§ WORK REQUEST: Sort through the material below and copy each line with "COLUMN".

§ DATA SHOWN:
_ _ _

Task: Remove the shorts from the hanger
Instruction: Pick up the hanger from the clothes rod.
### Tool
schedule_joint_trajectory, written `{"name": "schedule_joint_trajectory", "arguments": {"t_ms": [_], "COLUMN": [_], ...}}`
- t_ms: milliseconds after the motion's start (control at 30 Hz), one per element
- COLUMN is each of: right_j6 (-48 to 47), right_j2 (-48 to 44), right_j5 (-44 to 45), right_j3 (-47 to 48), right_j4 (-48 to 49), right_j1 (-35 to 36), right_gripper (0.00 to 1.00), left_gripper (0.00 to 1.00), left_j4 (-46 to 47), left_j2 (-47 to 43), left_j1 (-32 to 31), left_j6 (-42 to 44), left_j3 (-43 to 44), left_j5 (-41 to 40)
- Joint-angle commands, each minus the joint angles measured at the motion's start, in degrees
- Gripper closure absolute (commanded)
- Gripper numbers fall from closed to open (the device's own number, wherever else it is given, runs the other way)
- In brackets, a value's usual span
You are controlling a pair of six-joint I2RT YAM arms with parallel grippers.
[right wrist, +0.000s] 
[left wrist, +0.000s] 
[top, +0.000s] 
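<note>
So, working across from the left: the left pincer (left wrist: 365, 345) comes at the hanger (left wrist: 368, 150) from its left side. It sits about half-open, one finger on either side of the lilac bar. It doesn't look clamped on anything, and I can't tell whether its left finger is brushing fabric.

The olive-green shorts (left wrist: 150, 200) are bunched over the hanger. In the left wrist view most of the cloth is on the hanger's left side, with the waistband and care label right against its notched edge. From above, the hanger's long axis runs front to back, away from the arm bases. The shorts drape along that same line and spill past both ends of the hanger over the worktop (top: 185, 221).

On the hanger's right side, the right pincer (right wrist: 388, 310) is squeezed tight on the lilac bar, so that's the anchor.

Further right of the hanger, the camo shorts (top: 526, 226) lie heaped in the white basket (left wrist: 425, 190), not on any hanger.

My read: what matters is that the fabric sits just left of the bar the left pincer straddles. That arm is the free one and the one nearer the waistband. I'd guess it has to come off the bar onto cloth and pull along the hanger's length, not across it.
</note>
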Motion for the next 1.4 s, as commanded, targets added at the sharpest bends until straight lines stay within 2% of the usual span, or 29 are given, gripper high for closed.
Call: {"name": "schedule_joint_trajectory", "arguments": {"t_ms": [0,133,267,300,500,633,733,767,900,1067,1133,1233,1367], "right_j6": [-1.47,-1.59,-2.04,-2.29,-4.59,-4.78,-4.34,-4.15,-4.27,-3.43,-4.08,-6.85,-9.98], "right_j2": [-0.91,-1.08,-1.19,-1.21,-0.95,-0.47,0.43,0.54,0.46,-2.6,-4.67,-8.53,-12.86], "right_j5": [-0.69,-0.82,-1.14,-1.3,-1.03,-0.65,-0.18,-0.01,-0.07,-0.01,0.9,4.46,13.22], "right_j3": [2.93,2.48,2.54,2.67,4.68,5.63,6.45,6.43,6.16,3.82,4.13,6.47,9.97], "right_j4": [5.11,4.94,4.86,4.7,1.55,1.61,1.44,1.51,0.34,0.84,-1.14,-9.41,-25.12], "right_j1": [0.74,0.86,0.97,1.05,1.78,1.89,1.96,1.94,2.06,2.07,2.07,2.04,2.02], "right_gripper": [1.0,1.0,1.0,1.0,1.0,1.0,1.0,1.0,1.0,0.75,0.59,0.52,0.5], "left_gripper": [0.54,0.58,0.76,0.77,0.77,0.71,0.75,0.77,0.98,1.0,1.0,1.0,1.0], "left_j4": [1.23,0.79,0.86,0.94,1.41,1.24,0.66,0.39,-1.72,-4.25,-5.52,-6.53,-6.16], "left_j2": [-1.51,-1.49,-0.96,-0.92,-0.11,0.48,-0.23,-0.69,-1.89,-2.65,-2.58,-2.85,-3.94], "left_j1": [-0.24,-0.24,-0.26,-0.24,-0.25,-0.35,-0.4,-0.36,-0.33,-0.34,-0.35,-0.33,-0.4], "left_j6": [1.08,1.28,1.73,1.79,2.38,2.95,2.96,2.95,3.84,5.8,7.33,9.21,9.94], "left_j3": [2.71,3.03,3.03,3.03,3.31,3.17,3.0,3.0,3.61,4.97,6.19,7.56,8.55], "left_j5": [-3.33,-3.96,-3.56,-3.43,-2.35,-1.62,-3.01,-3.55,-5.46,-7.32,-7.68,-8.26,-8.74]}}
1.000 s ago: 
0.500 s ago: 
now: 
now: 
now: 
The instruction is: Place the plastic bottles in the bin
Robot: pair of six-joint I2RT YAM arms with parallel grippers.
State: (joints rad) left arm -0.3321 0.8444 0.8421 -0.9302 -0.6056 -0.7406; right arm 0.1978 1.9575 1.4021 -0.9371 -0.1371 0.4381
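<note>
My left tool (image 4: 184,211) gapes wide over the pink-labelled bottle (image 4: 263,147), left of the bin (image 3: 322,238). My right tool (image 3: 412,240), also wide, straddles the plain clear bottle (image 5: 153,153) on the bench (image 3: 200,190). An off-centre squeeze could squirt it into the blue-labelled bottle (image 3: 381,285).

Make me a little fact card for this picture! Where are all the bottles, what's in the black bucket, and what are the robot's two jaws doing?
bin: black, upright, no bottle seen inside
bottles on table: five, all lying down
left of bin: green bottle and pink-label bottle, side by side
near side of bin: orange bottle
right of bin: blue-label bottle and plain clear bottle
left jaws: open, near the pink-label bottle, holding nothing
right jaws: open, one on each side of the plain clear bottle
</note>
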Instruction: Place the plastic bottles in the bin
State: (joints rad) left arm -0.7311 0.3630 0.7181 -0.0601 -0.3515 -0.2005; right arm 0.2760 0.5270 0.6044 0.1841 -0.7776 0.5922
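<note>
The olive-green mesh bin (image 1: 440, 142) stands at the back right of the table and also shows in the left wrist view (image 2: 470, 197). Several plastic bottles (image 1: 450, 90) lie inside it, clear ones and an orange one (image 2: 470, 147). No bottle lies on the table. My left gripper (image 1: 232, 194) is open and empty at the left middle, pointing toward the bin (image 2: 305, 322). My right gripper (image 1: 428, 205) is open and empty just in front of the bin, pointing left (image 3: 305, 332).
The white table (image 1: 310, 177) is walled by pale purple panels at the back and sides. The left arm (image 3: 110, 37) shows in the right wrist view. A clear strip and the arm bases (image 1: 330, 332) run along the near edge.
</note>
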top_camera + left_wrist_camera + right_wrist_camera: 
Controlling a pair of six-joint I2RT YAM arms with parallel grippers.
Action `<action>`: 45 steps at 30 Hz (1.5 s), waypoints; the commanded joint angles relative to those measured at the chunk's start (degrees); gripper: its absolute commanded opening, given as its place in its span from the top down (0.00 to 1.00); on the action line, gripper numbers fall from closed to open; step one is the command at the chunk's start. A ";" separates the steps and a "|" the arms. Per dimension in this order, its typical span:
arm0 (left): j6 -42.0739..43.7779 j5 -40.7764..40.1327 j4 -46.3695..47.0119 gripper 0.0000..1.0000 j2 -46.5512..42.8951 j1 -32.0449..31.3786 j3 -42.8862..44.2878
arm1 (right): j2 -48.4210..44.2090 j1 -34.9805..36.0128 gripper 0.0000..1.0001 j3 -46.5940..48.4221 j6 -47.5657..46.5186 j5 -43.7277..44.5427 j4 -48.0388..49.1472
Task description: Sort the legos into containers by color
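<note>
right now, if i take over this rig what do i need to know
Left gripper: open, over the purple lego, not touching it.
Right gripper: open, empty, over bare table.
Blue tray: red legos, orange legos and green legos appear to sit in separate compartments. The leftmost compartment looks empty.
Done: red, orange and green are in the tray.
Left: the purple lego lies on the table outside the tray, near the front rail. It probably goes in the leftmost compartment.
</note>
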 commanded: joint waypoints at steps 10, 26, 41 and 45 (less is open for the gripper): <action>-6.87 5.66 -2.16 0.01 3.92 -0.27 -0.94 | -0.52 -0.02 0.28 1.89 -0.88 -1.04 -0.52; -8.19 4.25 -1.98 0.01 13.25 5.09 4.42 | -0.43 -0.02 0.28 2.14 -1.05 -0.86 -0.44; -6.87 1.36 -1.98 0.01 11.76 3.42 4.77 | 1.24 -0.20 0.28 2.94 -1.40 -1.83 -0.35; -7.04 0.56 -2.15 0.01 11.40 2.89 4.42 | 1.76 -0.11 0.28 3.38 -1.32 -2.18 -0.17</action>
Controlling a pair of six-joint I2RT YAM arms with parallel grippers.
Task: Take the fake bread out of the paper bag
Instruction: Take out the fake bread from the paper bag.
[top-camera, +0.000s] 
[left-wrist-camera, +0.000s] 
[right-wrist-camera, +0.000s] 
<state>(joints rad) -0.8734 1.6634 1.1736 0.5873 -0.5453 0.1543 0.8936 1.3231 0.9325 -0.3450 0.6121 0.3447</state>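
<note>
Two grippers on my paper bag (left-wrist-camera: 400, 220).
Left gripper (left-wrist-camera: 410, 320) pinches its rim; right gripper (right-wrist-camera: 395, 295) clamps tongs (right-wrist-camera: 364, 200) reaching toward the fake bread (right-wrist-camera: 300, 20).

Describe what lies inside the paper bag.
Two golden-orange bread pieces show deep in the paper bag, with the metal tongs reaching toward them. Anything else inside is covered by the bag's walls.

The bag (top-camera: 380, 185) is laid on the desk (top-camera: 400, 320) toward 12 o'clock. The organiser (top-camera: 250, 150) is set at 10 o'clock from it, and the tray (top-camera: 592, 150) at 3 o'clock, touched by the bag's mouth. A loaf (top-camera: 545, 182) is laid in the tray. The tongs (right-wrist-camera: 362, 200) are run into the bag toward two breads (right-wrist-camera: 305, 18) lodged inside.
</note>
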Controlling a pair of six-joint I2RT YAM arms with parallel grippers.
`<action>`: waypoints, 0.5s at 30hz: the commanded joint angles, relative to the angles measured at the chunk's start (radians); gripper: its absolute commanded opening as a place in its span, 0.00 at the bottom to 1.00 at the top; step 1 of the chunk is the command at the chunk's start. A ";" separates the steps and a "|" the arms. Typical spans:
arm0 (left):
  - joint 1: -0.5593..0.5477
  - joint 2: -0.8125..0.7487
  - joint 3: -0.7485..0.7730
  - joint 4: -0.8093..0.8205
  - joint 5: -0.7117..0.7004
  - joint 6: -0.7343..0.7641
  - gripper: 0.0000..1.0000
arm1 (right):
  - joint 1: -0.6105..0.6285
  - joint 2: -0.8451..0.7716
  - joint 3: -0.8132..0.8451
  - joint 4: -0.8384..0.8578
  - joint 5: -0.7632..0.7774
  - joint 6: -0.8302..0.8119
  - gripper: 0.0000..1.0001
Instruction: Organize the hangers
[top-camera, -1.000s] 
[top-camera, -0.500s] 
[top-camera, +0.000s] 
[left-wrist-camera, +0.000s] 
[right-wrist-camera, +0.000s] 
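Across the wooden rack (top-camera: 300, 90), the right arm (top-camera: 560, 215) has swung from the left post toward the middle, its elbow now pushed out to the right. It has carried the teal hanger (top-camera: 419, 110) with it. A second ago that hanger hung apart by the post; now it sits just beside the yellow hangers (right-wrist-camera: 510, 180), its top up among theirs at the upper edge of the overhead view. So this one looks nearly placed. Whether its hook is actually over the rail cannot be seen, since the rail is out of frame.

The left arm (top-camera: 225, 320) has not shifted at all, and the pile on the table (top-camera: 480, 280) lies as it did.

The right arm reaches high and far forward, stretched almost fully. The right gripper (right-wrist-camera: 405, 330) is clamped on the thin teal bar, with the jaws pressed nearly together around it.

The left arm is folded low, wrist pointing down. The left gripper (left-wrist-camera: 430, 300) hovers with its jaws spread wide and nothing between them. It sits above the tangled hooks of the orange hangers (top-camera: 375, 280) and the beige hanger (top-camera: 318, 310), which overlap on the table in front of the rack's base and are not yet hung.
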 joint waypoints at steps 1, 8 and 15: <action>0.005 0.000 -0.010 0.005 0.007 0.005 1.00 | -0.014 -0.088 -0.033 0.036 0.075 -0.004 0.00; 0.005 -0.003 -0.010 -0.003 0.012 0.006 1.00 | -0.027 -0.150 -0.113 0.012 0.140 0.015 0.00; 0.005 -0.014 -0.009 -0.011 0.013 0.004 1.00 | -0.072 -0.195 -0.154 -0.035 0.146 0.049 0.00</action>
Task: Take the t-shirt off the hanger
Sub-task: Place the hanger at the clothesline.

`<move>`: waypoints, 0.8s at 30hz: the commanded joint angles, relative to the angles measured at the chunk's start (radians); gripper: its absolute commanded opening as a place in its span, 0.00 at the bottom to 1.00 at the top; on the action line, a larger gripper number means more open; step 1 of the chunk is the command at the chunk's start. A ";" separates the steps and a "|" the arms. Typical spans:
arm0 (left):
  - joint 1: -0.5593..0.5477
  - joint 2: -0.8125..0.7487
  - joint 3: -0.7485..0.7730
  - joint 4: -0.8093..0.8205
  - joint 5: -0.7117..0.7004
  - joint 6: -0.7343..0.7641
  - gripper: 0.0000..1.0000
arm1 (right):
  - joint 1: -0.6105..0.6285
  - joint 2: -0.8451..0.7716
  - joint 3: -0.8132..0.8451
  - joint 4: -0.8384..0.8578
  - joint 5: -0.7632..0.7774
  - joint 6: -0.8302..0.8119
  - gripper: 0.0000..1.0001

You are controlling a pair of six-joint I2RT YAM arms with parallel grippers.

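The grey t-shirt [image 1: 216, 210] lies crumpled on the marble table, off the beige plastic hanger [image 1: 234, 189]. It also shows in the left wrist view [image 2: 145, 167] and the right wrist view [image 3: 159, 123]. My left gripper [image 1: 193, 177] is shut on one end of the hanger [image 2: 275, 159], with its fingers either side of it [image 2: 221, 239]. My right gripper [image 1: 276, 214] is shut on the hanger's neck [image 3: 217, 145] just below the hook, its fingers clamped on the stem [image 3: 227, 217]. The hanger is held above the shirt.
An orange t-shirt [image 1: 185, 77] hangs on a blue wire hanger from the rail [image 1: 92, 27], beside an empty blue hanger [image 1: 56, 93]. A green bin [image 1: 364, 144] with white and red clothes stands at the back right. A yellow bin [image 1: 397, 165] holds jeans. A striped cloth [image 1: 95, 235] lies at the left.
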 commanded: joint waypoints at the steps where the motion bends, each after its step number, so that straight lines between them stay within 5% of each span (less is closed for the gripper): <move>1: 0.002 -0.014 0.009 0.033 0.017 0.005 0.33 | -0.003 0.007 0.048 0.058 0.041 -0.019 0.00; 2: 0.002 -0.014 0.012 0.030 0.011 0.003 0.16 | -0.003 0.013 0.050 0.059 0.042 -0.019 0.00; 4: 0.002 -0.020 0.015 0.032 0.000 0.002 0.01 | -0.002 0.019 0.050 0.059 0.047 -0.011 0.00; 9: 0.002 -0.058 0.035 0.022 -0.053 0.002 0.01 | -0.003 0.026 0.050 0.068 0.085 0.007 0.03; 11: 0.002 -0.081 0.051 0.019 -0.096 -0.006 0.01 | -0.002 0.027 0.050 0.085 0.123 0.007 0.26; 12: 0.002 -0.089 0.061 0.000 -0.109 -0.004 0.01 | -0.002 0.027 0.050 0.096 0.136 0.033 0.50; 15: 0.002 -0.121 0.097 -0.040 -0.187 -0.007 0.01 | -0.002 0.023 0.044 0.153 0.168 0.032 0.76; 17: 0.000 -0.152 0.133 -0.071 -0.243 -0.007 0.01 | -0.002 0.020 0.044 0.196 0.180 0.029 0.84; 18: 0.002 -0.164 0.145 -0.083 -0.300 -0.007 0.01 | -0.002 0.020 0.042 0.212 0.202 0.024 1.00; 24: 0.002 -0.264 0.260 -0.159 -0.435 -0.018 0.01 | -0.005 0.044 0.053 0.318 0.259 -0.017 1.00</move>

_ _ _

§ SOLUTION BELOW:
schedule_joint_trajectory, written `{"name": "schedule_joint_trajectory", "arguments": {"t_ms": [_], "COLUMN": [_], ...}}`
- COLUMN is each of: right_j6 (-48 to 47), right_j2 (-48 to 44), right_j5 (-44 to 45), right_j3 (-47 to 48), right_j4 (-48 to 49), right_j1 (-35 to 36), right_gripper (0.00 to 1.00), left_gripper (0.00 to 1.00), left_j4 (-46 to 47), left_j2 (-47 to 43), left_j1 (-32 to 31), left_j6 (-42 to 44), left_j3 (-43 to 44), left_j5 (-41 to 40)

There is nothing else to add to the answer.